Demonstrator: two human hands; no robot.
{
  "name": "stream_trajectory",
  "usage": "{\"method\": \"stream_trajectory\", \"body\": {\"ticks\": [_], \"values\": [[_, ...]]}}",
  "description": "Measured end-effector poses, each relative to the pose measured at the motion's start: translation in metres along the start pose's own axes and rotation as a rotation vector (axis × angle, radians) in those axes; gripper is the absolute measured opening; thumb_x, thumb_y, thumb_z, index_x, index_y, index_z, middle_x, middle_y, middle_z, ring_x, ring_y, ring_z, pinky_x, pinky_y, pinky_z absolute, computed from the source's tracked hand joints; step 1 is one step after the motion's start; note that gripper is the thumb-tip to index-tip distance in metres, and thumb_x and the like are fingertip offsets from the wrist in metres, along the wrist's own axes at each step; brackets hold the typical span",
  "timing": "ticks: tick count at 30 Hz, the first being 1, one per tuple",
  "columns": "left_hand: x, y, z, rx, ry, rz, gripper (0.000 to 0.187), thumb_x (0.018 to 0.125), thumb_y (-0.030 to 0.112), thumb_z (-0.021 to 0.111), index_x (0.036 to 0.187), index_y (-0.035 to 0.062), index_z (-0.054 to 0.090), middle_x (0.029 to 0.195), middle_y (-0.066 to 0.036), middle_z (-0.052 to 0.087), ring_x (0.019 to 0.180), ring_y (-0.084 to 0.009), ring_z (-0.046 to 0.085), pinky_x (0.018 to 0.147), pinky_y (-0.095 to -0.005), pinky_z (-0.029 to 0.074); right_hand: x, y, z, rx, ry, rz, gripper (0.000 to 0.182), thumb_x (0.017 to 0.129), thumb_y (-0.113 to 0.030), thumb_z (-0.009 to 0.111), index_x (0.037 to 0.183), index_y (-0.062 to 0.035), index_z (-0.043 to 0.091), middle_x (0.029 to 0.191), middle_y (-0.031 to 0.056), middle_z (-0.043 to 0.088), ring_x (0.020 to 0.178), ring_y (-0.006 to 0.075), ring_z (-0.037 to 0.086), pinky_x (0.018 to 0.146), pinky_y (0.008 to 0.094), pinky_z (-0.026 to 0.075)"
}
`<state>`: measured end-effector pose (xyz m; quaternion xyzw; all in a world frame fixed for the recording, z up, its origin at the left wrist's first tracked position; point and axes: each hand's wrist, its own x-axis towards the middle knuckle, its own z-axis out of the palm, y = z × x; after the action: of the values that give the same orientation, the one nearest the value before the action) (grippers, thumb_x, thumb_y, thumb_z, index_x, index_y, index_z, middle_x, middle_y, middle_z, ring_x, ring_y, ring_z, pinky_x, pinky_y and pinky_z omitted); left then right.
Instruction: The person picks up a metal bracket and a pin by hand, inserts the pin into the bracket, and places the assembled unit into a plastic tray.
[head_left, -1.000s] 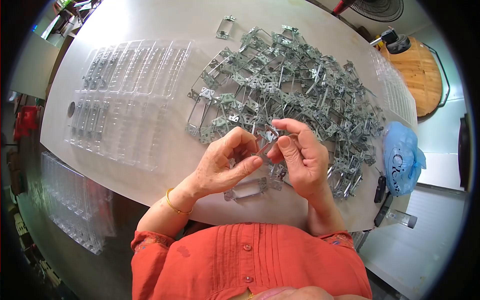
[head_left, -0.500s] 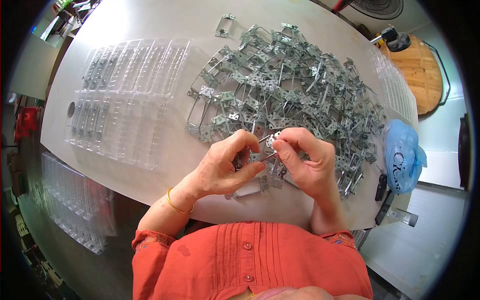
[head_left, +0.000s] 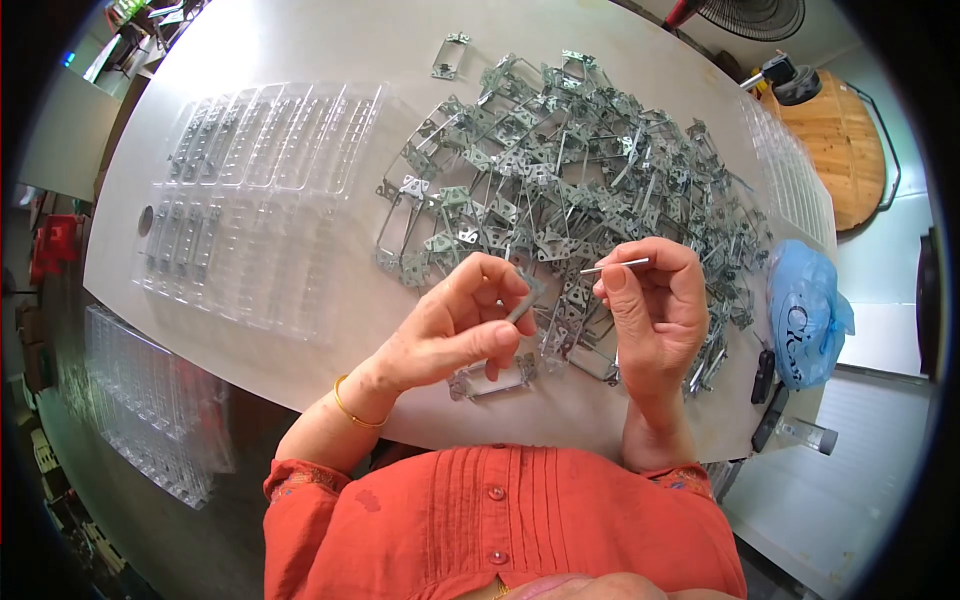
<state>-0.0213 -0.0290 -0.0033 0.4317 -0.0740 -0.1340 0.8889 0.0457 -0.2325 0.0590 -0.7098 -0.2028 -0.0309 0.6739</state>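
Note:
My left hand [head_left: 455,325] is closed on a small metal piece [head_left: 524,302] near the front of the table. To its right, my right hand [head_left: 655,320] pinches a thin metal rod [head_left: 616,266] between thumb and forefinger. The two hands are apart. A large heap of metal brackets [head_left: 560,160] lies just beyond them, and part of it is hidden behind my fingers. One metal frame [head_left: 500,380] rests on the table below my left hand. Another single frame [head_left: 451,56] lies beyond the heap.
Clear plastic trays [head_left: 250,200], some slots holding metal parts, lie on the left of the table [head_left: 400,425]. More trays [head_left: 150,400] stand lower left. A blue plastic bag [head_left: 806,315] sits at the right edge, near a black tool [head_left: 768,415]. A fan [head_left: 755,15] stands behind.
My hands have moved apart; they were together around metal parts. My right hand has shifted right and up with the rod. The small piece stays in my left hand.

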Motion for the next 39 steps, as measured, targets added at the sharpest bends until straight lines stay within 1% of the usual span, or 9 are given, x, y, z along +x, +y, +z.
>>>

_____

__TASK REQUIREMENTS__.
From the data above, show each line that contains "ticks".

__SOLUTION TO THIS EXERCISE__.
  "usage": "{\"method\": \"stream_trajectory\", \"body\": {\"ticks\": [_], \"values\": [[_, ...]]}}",
  "timing": "ticks: tick count at 30 Hz, the first being 1, one per tuple",

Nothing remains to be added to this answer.